§ Problem to solve:
From the data below, restate every line word for word.

§ Data:

....

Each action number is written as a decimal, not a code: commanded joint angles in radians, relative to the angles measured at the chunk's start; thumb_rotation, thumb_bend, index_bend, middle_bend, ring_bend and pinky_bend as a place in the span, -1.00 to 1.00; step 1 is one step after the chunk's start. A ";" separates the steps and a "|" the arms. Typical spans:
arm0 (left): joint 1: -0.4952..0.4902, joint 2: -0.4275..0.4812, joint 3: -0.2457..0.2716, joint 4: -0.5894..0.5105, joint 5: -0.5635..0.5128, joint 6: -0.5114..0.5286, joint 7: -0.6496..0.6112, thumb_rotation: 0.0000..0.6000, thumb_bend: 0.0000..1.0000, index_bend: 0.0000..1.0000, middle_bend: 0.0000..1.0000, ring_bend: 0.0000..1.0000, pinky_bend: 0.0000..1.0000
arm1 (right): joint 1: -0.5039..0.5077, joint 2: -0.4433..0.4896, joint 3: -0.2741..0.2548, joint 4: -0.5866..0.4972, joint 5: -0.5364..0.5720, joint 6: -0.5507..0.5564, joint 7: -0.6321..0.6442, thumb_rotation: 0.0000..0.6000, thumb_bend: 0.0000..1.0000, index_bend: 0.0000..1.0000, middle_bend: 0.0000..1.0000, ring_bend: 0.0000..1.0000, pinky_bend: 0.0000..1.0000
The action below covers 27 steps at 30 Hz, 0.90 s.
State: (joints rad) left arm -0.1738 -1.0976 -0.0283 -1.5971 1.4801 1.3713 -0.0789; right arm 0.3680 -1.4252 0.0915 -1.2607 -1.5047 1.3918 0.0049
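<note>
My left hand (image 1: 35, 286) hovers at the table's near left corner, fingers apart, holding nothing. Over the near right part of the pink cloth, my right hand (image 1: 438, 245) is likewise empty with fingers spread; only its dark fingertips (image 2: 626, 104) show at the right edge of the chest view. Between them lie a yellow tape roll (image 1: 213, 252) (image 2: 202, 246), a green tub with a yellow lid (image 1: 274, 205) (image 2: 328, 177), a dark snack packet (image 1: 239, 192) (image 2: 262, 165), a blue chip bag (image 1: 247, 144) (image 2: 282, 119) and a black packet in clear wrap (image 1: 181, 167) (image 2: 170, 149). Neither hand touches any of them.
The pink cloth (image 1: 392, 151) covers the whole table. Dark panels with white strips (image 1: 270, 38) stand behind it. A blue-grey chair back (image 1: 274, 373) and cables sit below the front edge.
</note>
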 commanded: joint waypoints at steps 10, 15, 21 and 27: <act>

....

§ Output below:
Each action number is written as a decimal, not a code: commanded joint angles in radians, relative to the angles measured at the chunk's start; thumb_rotation, thumb_bend, index_bend, middle_bend, ring_bend and pinky_bend as a place in the span, -1.00 to 1.00; step 1 is one step after the chunk's start. A ";" separates the steps and a "|" the arms. Typical spans:
arm0 (left): joint 1: -0.4952..0.4902, joint 2: -0.4275..0.4812, joint 3: -0.2457..0.2716, joint 4: -0.5894..0.5105, joint 5: -0.5635..0.5128, joint 6: -0.5114..0.5286, joint 7: -0.6496..0.6112, thumb_rotation: 0.0000..0.6000, thumb_bend: 0.0000..1.0000, index_bend: 0.0000..1.0000, middle_bend: 0.0000..1.0000, ring_bend: 0.0000..1.0000, pinky_bend: 0.0000..1.0000
arm1 (right): joint 1: -0.5039..0.5077, joint 2: -0.4433..0.4896, joint 3: -0.2741..0.2548, joint 4: -0.5866..0.4972, joint 5: -0.5364..0.5720, joint 6: -0.5507..0.5564, joint 7: -0.6321..0.6442, thumb_rotation: 0.0000..0.6000, thumb_bend: 0.0000..1.0000, index_bend: 0.0000..1.0000, middle_bend: 0.0000..1.0000, ring_bend: 0.0000..1.0000, pinky_bend: 0.0000..1.0000
The action below covers 27 steps at 30 Hz, 0.90 s.
State: (joints rad) left arm -0.1738 -1.0976 -0.0283 -1.5971 1.4801 1.3713 -0.0789; right arm 0.3680 -1.4252 0.0915 -1.2607 -1.5047 1.3918 0.0049
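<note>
My left hand (image 1: 35, 286) hovers at the table's near left corner, fingers apart, holding nothing. Over the near right part of the pink cloth, my right hand (image 1: 438, 245) is likewise empty with fingers spread; only its dark fingertips (image 2: 626, 104) show at the right edge of the chest view. Between them lie a yellow tape roll (image 1: 213, 252) (image 2: 202, 246), a green tub with a yellow lid (image 1: 274, 205) (image 2: 328, 177), a dark snack packet (image 1: 239, 192) (image 2: 262, 165), a blue chip bag (image 1: 247, 144) (image 2: 282, 119) and a black packet in clear wrap (image 1: 181, 167) (image 2: 170, 149). Neither hand touches any of them.
The pink cloth (image 1: 392, 151) covers the whole table. Dark panels with white strips (image 1: 270, 38) stand behind it. A blue-grey chair back (image 1: 274, 373) and cables sit below the front edge.
</note>
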 commanded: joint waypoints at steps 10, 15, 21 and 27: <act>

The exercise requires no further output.